Recursion, once thought to be the unique province of human language, now seems to be within the ken of a common songbird — perhaps providing insight into the origins of language.
Man the tool-maker. Man the cultural animal. Man the mimic. It's tempting to summarize the differences between humans and other species in a concise phrase, but most posited differences have turned out to be overstated. Chimpanzees and gorillas use sticks to fish for termites; orangutans use sticks for autoeroticism. And many of these capacities seem to be culturally mediated; they are transferred from one primate to the next by illustration and observation, rather than learned afresh by trial and error1.
The report by Timothy Gentner and colleagues on page 1204 of this issue2 challenges one more putatively uniquely human adaptation: the capacity to recognize complex ‘recursive’ structure. Gentner et al. showed that at least one non-human species, the European starling (Fig. 1), can be trained to acquire complex recursive grammars such as the AnBn language (in the case of the starling, rattle rattle warble warble; see below).
Recursion, or self-embedding, is without question a hallmark of human language. For example, one can take a phrase such as love conquers all and embed it in a frame such as X knows Y, yielding, say, Chris knows love conquers all. The output of that process can then be fed back into the X knows Y frame, yielding, say, Terry knows Chris knows love conquers all. Embedding also makes relative clauses possible, as in the bracketed part of the paperback [on the coffee table] is hilarious. Marc Hauser, Noam Chomsky and Tecumseh Fitch3 have speculated that recursion might be unique to humans — and perhaps even the only contribution to language that is human-specific. Consistent with this, Fitch and Hauser4 found that cotton-top tamarin monkeys could not distinguish the AnBn language from an ostensibly similar language (AB)n that need not be constructed recursively.
The AnBn language (see Fig. 1 of the paper2 on page 1204) is generally assumed to be recursive because new sentences can be formed by successive insertion into the frame AXB, for example AB, AABB, AAABBB and so on. Gentner and colleagues2 rewarded European starlings for pressing a bar in response to AnBn strings of starling-generated sounds, such as rattle rattle warble warble, and withheld the reward for responses to the (AB)n grammar (and vice versa for another group of starlings). Although learning was not instantaneous, nine of eleven birds eventually (after 10,000–50,000 trials) learned to discriminate reliably between the two grammars, succeeding where the monkeys had failed. An extensive series of control comparisons strongly suggests that the ultimately acquired grammar is robust. Notwithstanding some minor worries5, this is strong evidence that humans are not alone in their capacity to recognize recursion.

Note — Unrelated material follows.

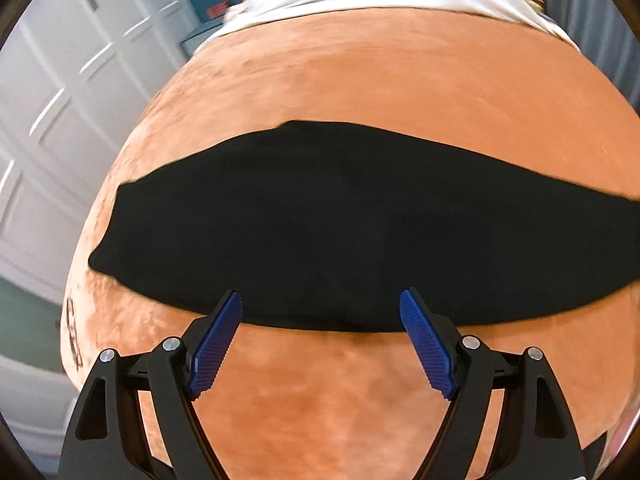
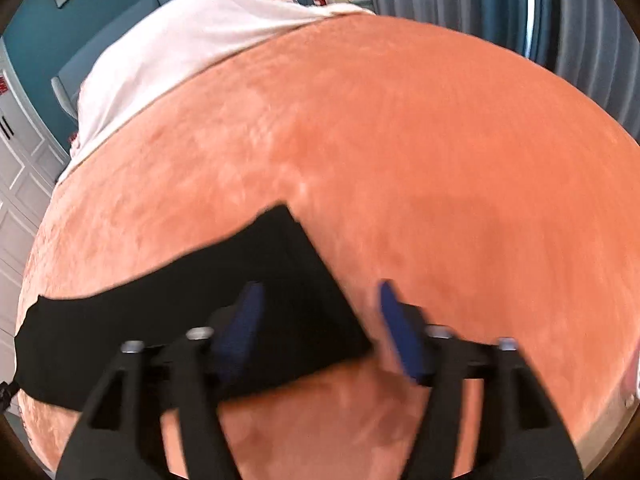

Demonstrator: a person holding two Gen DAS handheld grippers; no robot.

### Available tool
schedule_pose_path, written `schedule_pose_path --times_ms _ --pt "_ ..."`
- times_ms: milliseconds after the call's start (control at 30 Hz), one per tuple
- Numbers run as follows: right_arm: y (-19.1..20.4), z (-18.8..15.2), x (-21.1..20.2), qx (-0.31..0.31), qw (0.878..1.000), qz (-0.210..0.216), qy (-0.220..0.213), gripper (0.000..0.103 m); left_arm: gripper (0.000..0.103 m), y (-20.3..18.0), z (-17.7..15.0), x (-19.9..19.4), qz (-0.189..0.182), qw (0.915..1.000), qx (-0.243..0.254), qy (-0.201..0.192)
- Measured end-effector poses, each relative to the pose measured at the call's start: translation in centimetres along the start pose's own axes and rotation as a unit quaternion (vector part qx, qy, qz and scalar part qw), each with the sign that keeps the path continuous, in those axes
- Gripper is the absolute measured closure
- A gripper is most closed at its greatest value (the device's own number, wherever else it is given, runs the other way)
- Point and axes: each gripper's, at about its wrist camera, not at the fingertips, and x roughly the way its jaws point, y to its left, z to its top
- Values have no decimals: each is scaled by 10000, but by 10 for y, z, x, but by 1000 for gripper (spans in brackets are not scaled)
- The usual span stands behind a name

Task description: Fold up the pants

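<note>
Two hand-held grippers hang over a bed with an orange blanket (image 1: 360, 80). Black pants (image 1: 340, 220) lie flat across it in a long strip. Left hand-held gripper (image 1: 321, 300) is spread wide, holding nothing. Right hand-held gripper (image 2: 320, 292) is spread too, blurry, above the pants' end.

item: black pants (image 1: 340, 224)
state: folded lengthwise into one long flat band, smooth
pose: lying crosswise, flat on the orange bed cover
place: just ahead of the left jaws; squared end partly between the right jaws
</note>
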Motion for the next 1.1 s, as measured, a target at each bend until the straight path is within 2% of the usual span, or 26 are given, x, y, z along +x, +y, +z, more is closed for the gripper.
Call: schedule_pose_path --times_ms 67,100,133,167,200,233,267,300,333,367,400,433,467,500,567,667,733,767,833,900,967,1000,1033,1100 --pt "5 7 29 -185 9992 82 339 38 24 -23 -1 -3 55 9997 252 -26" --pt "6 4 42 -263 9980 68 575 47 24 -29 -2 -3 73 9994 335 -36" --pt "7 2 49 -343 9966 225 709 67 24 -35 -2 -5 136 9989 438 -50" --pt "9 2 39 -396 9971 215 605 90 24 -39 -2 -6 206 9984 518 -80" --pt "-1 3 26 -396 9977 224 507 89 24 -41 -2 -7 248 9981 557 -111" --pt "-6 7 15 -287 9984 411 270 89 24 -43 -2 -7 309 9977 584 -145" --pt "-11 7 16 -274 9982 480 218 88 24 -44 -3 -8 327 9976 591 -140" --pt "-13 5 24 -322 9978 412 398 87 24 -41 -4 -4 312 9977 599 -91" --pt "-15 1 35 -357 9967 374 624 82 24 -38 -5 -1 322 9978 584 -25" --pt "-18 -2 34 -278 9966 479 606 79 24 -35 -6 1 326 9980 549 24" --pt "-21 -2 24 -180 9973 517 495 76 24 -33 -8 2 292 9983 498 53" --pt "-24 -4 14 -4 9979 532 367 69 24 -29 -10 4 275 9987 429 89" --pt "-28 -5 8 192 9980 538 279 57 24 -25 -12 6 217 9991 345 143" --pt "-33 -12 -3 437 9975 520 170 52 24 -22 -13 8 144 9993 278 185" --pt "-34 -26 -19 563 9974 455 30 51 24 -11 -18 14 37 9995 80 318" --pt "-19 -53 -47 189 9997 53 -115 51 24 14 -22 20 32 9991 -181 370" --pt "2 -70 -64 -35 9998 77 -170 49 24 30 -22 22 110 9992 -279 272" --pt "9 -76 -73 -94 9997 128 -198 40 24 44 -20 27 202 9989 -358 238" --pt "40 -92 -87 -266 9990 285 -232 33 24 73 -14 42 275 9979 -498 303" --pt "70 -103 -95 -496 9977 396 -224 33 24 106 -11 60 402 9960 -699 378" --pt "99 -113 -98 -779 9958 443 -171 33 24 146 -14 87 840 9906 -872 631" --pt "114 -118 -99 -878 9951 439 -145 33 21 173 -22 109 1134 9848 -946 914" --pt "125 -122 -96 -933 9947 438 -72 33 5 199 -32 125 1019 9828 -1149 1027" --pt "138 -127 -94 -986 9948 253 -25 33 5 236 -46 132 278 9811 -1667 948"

What explains the discrepancy between the starlings' success and the tamarins' apparent failure? One possibility is methodological: Fitch and Hauser4 tested whether tamarins could acquire AnBn spontaneously from a relatively brief exposure, whereas Gentner et al.2 asked whether starlings could acquire similar structures from considerably longer exposures, enhanced with positive feedback, in a more active task. Only further experimentation can clarify whether tamarins' apparent inability to recognize the AnBn structure is context-specific or genuinely absolute.
If the split between tamarins and starlings does prove robust, further comparative work will clearly be necessary. Can other varieties of birds that don't (in contrast to starlings) naturally acquire new songs also acquire self-embedded structures? Are humans alone among primates in their capacity to do so? Might the capacity for recursion be general across great apes, even if it were absent in monkeys? An intriguing possibility is that the capacity to recognize recursion might be found only in species that can acquire new patterns of vocalization, for example songbirds, humans and perhaps some cetaceans.
Whether or not tamarins can be prodded into recognizing recursion, the analogous human capacity seems robust. Humans are quick to notice recursion and are able to do so without explicit reinforcement; perhaps most importantly, they can generalize recursive structures broadly. Starlings have thus far been shown to be able to extend AnBn only to new sequences of familiar sounds. Humans can clearly go further; once you recognize the pattern in AABB and AAABBB, it is a trivial matter to extend that pattern to new vocabulary (for example, CCCDDD or JJJKKK). Taken together with the tamarins, there actually seems to be a three-way split: some species may generalize recursion only to items that have already been instantiated in a given pattern; some species can generalize recursion freely to newly acquired vocabularies (arguably the essence of human language); and some species apparently cannot recognize recursion at all.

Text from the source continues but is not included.